In this fashion was the emergency met, and I went out before my audience that night on time in improvised raiment pinned on to my person, "a thing of shreds and patches," and blazoning as to my shirt-front with all the resplendent gilt of three brass tacks, all of which brought vividly to my mind the words of Antonio in "The Merchant of Venice":

O, what a goodly outside falsehood hath!

It may seem to the casual observer that such matters as shirt studs and white waistcoats are of too slight importance to worry a speaker; but a "whole date" was once saved to me by the fact that I wore a high silk hat, which caused a kindly livery-stable keeper to drive me eighteen miles from a stranded railway train through a blizzard to the town of my destination, because he judged from my hat that I was a member of a favorite minstrel troupe that was to perform there the same night. When he discovered that I was only one of "them lecture fellers," for whose free tickets he had no use, he was terribly disappointed.
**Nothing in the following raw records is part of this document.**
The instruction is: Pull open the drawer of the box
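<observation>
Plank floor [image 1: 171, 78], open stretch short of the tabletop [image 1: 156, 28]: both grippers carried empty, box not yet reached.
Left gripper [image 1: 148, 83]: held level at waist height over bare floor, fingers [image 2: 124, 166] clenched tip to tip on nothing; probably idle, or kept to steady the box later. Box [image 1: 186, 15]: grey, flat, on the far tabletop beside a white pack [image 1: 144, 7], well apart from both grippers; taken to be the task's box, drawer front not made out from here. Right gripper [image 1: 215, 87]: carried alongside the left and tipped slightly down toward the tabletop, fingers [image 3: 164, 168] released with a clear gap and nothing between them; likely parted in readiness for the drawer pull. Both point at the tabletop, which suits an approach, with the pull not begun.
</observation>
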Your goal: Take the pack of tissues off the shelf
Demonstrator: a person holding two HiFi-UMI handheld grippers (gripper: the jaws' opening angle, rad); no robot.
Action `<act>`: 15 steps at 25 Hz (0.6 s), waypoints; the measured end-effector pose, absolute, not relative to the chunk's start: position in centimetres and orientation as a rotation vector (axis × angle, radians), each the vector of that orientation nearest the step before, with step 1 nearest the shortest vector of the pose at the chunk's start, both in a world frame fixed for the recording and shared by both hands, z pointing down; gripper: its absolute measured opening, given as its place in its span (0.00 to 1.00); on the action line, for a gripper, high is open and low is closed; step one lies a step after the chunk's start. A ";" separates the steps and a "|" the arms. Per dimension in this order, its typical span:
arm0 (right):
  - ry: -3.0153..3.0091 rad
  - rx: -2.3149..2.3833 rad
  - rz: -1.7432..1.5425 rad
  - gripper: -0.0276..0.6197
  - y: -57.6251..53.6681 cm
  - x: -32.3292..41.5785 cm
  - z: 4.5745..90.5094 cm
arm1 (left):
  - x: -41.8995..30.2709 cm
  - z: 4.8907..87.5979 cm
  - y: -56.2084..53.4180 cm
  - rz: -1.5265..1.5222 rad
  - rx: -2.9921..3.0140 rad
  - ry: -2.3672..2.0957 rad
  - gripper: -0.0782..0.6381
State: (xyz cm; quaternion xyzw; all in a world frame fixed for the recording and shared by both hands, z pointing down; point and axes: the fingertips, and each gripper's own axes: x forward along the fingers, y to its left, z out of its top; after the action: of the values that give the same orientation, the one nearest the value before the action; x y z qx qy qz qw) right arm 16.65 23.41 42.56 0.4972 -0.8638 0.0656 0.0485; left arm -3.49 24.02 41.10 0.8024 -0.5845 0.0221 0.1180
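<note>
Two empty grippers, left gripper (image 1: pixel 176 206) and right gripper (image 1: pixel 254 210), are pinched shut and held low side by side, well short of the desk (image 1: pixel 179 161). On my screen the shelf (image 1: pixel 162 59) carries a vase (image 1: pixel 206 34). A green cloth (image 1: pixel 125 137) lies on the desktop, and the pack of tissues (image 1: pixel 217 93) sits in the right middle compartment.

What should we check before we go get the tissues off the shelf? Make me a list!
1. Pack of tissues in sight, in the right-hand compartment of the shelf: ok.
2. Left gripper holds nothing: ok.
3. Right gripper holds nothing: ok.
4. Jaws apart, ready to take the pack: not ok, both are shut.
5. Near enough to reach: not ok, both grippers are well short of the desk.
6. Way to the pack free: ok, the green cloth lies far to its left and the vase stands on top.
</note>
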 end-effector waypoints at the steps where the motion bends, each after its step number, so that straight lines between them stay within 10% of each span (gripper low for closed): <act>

Anyhow, an audience likes a man to be wholly himself, and cares little for a speaker who modifies his dress according to his ideas of how they wish him to look. A popular and prominent candidate for Governor of New York once lost a large number of votes that might have elected him because in addressing a gathering of workingmen at an East Side rally, the night being insufferably hot, he took off his coat and collar, and spoke to them in his shirt sleeves. The men were deeply offended. They significantly asked if he would have taken off his coat in the presence of a fashionable uptown audience, and would have none of his presumed assumption that they were any less worthy of his respect, or careful of their own dignity, than his so-called smarter, better-class people.

I have always found the full evening dress and high collar of an effete civilization wholly comfortable, and wear them accordingly wherever I lecture, whether it be in the rarefied social atmosphere of high academic circles, or in a mining camp where there dwell possibly rougher, but none the less genuine, human folk. I think that in the latter environment indeed it is a positive aid to success to do so; for there can be no doubt that reduced to its essentials the evening dress of the modern male creature is really a funny thing, and in an evening devoted somewhat to humor any element that is in even the least degree mirth-provoking does not come amiss.

Perhaps the most overpowering sense of being confronted by an emergency came to me again back in 1898 out of an experience that turned out to be critical only in my own imaginings. Most of our troubles are, I fancy, imaginary—purely psychological, as the modern phrase has it—but while they are on they are none the less acute for all that. On the occasion of which I write, at a more than feverish moment in our relations with Spain and Cuba, I was summoned to lecture at the attractive little port of Brunswick, Georgia. It was here, by the way, that I first had the pleasure of seeing my name on a hotel bill of fare, which in the platform world is the height of fame, just as in the theatrical world it is the acme of distinction for a star to see his name pasted on an ash barrel, or spread across the hoardings of a ten-acre lot full of tin cans and other undesirable bric-à-brac. They had me down on the supper bill among the hot breads, somewhat like this:

HOT BREAD
Tea Biscuit. Corn Muffins. Graham Gems.
Popovers.
John Kendrick Bangs, Casino, To-night.

But that was not the Emergent Moment of which I would speak. This came later, at the conclusion of my lecture, when a young man who in the dim light of the street was scarcely perceptible, intercepted me as I left the hall.

"Mr. Bangs," said he, "I have come here from Captain Maguffy of the Samuel J. Taylor, to present his compliments to the skipper of the 'House-Boat on the Styx.' The captain was detained from your lecture to-night, to his very great regret; but he wishes you would drop all formality and join him at supper."

Knowing neither Captain Maguffy (the name is a substitute for the real one) nor his ambassador, I thanked the latter, saying that while I was grateful for his courtesy I was really very tired, had much work ahead of me, and begged to be excused.